# Greetings from Vikings territory!



## dveldh (Sep 25, 2008)

That would be Minnesota's West Coast in Moorhead, right next to Fargo, ND. Started last year with an ECB for a couple runs, decided I'd like to try a sideburner and found one on closeout from Wal-Mart. Did a few runs at ribs, tenderloins and chickens and decided it was too small, but the approach I liked. Picked up a Char-Griller Pro on sale at Menards and have been making mods based on what I've been reading from the more experienced hands here. My girlfriend has been questioning my getting into this (but she still loved the chicken!). I'm thinking this is something to help me with one of my worst bad habit--impatience.

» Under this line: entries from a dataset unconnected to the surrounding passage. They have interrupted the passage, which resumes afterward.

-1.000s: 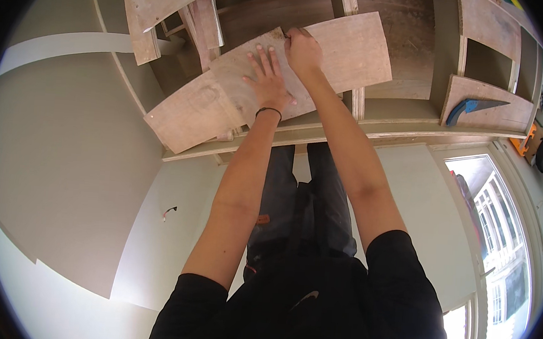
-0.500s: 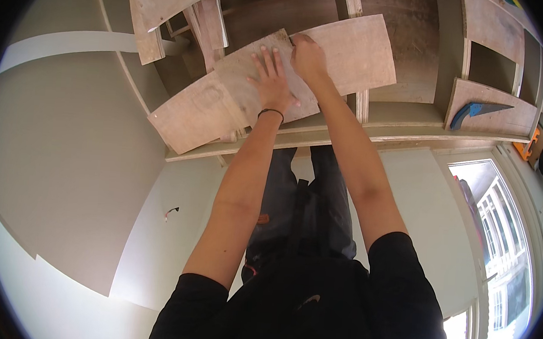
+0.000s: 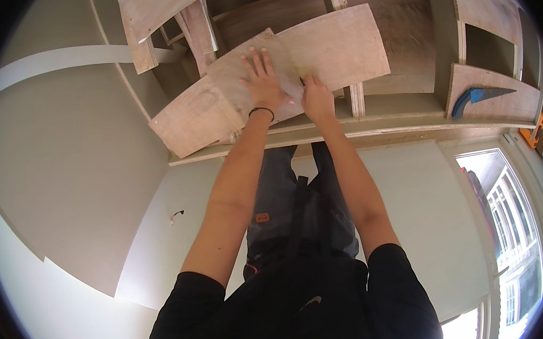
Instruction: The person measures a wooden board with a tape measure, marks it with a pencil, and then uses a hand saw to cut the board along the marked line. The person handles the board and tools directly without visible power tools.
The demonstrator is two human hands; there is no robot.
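Note:
Pale plywood pieces lie overlapped at a slant across the shelving frame. One plywood strip (image 3: 184,113) reaches down to the lower left, and a longer plywood board (image 3: 353,43) extends to the upper right. My left hand (image 3: 264,87) rests flat with fingers spread on the plywood where the pieces meet. Just to its right, my right hand (image 3: 319,100) is closed at the seam, near the lower edge of the right board. A small dark tip shows at its fingers; the rest of what it holds is hidden.
A handsaw with a blue handle (image 3: 468,102) lies on a plywood panel at the right. The wooden shelving frame (image 3: 401,115) has open compartments behind the boards. A curved white strip (image 3: 59,59) juts out at the left. Orange-and-black tools (image 3: 531,132) sit at the far right.
My right hand has drawn down along the seam toward me, from the boards' far edge to near the lower edge. My left hand stays pressed on the plywood.

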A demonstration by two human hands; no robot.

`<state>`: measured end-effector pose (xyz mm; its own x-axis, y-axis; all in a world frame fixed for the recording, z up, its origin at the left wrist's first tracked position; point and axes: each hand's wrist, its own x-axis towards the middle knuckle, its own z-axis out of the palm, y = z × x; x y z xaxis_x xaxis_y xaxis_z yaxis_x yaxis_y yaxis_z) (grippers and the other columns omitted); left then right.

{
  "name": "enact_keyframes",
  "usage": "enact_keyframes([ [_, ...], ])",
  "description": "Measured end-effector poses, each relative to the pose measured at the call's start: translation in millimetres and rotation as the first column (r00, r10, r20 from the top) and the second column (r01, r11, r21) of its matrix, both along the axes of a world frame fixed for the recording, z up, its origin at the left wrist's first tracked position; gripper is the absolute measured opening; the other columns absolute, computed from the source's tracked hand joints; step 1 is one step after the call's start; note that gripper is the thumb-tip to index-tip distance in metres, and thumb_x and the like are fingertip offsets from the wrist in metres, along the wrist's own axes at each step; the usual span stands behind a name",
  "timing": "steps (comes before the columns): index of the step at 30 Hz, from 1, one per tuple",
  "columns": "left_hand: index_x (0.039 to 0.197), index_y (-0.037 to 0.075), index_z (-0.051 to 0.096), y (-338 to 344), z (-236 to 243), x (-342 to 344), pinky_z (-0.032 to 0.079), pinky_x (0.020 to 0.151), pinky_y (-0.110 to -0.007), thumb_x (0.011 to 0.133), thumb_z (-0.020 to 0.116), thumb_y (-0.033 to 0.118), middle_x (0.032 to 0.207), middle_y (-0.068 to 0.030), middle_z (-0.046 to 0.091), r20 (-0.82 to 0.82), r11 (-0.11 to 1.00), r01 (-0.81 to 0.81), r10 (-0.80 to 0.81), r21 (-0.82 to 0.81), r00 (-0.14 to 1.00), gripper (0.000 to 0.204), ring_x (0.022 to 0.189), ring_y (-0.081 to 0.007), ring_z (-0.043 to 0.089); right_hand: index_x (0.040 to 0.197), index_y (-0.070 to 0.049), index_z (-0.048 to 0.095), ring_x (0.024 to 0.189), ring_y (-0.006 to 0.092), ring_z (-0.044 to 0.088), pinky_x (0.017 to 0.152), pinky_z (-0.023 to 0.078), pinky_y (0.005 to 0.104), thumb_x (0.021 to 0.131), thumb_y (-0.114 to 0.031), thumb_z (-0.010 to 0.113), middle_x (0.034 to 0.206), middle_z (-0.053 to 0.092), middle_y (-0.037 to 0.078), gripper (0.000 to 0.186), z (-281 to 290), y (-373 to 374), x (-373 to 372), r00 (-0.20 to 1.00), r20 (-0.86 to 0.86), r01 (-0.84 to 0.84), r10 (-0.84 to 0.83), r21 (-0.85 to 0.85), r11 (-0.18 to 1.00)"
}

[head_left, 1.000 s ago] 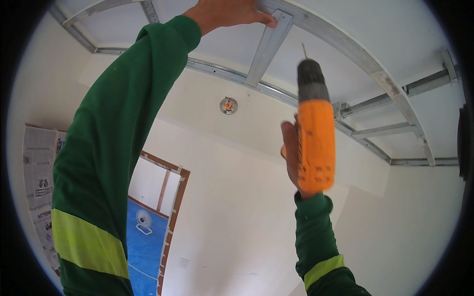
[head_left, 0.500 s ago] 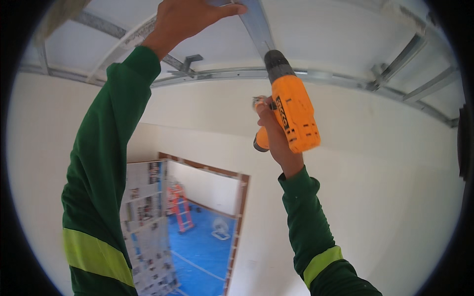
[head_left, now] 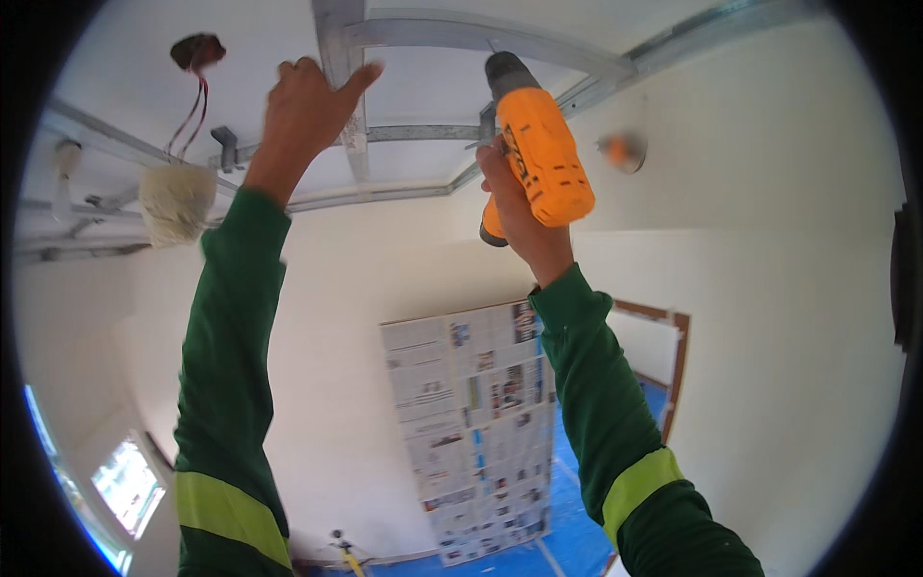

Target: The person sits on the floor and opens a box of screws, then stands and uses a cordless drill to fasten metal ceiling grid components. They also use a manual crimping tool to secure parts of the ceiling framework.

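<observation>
My right hand [head_left: 519, 202] grips an orange cordless drill [head_left: 545, 159] by its handle, with the black chuck pointing up. A thin bit [head_left: 493, 45] stands at the tip, close to a grey metal ceiling channel [head_left: 433, 34]; I cannot tell whether they touch. My left hand [head_left: 306, 115] is raised beside a wider metal profile [head_left: 339, 58], its thumb stretched out across that profile and its fingers bent. Nothing shows in the left hand, and contact with the metal is unclear.
Wires hang from a ceiling hole [head_left: 197, 50] near a wrapped bundle [head_left: 178, 202]. A newspaper-covered door panel [head_left: 471, 433] stands by a brown door frame [head_left: 680, 365]. Blue sheeting [head_left: 567, 500] covers the floor. A window [head_left: 130, 486] is at lower left, a round wall fitting [head_left: 625, 152] at right.
My view has swung left, bringing the hanging wires and window into sight. The drill stays in my right hand, now by another channel. My left hand has come away from the earlier strip.
</observation>
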<state>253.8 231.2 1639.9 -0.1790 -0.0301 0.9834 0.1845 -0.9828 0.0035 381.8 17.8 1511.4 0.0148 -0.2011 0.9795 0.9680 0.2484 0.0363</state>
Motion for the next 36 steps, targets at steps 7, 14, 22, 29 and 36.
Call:
enact_keyframes([
  [7, 0.113, -0.001, 0.075, -72.3, -5.6, -86.2, 0.053, 0.106, -0.046, 0.101, 0.073, 0.053, 0.109, -0.0165, 0.071, 0.474, 0.340, -0.590, 0.368, 0.732, 0.800, 0.055, 0.108, -0.0341, 0.070, 0.115, -0.003, 0.070, 0.090, 0.0298, 0.071, 0.080, 0.058, 0.0398, 0.098, -0.013, 0.079, 0.107, 0.073, 0.009, 0.022, -3.0, 11.7, 30.5, 0.975, 0.196, 0.093, -0.109, 0.091, 0.991],
  [14, 0.110, 0.009, 0.080, -108.1, 57.2, -101.1, 0.057, 0.084, -0.043, 0.103, 0.070, 0.049, 0.079, -0.0066, 0.069, 0.168, 0.106, -0.790, 0.952, 0.603, 0.256, 0.042, 0.084, -0.0279, 0.072, 0.118, -0.001, 0.071, 0.087, 0.0257, 0.074, 0.080, 0.060, 0.0370, 0.097, -0.009, 0.079, 0.104, 0.076, 0.009, 0.024, 5.6, 36.1, 26.7, 0.922, 0.316, -0.287, 0.224, 0.172, 0.942],
  [22, 0.105, 0.016, 0.082, -124.4, 72.5, -94.3, 0.057, 0.061, -0.044, 0.111, 0.060, 0.032, 0.069, -0.0059, 0.067, 0.147, -0.078, -0.690, 0.988, 0.719, 0.041, 0.028, 0.070, -0.0274, 0.072, 0.117, 0.002, 0.068, 0.088, 0.0265, 0.073, 0.082, 0.061, 0.0364, 0.094, -0.006, 0.081, 0.103, 0.075, 0.012, 0.028, 2.4, 37.8, 18.0, 0.861, 0.220, -0.491, 0.458, 0.130, 0.861],
  [29, 0.118, 0.020, 0.078, -117.8, 72.3, -94.5, 0.063, 0.072, -0.044, 0.111, 0.056, 0.024, 0.089, -0.0047, 0.073, 0.234, -0.176, -0.634, 0.972, 0.753, 0.008, 0.023, 0.085, -0.0264, 0.077, 0.123, 0.003, 0.067, 0.089, 0.0286, 0.074, 0.083, 0.061, 0.0372, 0.092, -0.004, 0.082, 0.106, 0.074, 0.013, 0.034, -23.8, 62.6, 23.3, 0.747, 0.268, -0.657, 0.608, 0.158, 0.737],
  [36, 0.120, 0.018, 0.077, -133.8, 68.4, -85.3, 0.061, 0.073, -0.044, 0.114, 0.048, 0.047, 0.087, -0.0081, 0.079, -0.078, 0.168, -0.755, 0.985, 0.633, 0.153, 0.042, 0.079, -0.0306, 0.078, 0.134, -0.002, 0.065, 0.101, 0.0222, 0.075, 0.086, 0.062, 0.0330, 0.094, -0.010, 0.083, 0.117, 0.074, 0.010, 0.045, -162.7, 95.1, 4.9, 0.630, 0.173, -0.776, 0.757, 0.151, 0.612],
])
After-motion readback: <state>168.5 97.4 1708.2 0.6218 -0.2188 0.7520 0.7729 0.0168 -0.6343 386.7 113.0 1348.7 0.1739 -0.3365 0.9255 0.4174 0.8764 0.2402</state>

This weekend will be the seasoning and first run on the Char-Griller, so hopefully the spare ribs survive.

DV


----------



## wutang (Sep 25, 2008)

Smoking will definately teach you some patience-You can't be in a hurry with a 10 lb pork butt on the smoker.  Welcome to SMF and by the way--GO BEARS!!


----------



## erain (Sep 25, 2008)

welcome to smf from fellow minnesotan!!!


----------



## richtee (Sep 25, 2008)

Welcome to SMF from Wings World  :{) All your answers are here, and maybe some Questions you can help with too!  Enjoy!


----------



## supervman (Sep 25, 2008)

Well SKOL! 
GREAT to have another Purple Brother here! 
You'll love this place. 
Vman


----------



## bb53chevpro (Sep 25, 2008)

Welcome to the forum. It's a great place.


----------



## waysideranch (Sep 25, 2008)

Welcome DV.


----------



## mossymo (Sep 25, 2008)

Dveldh
Glad you joined us; Welcome !!!

I just moved from Fargo after living there 22 or 23 years.....


----------



## pineywoods (Sep 25, 2008)

Welcome to SMF glad you joined us. Congrats on the new smoker. You will find lots of info here as well as some awesome recipes. Seems our other halves always think we're nuts until they start tasting all the great stuff we smoke. Of course it takes even longer for them to get used to us taking Qview 
	

	
	
		
		



		
			






 Have fun and happy smoking


----------



## daboys (Sep 25, 2008)

Welcome to smf DV. Pretty soon your girlfriend will have the camera all ready for you as soon as the food comes off the smoker.


----------



## brandsbay (Sep 25, 2008)

Welcome to SMF Dveldh


----------



## richoso1 (Sep 25, 2008)

Glad to have you as part of the SMF. Plenty of great ideas and experiences from friendly folks. Enjoy.


----------



## kratzx4 (Sep 25, 2008)

Welcome to SMF.


----------



## vlap (Sep 25, 2008)

Welcome to the site!!!


----------



## gooose53 (Sep 25, 2008)

Welcome to the SMF!!


----------



## grothe (Sep 25, 2008)

Glad to have you here Dveldh...Welcome!


----------



## cowgirl (Sep 25, 2008)

Welcome Dveldh, glad to have you here. :)


----------



## oldschoolbbq (Sep 29, 2008)

Another case of too little for what comes! Like I always say, when you choose yer size, get the next size bigger!LOL


----------



## minn.bill (Sep 29, 2008)

Allways good to welcome another minnesotin.


----------



## kookie (Oct 7, 2008)

Welcome aboard neighbor................Glad to have you here................


----------



## bassman (Oct 7, 2008)

Welcome to SMF.  You will enjoy your time here.  Lots of helpful folks here ready to answere any questions.


----------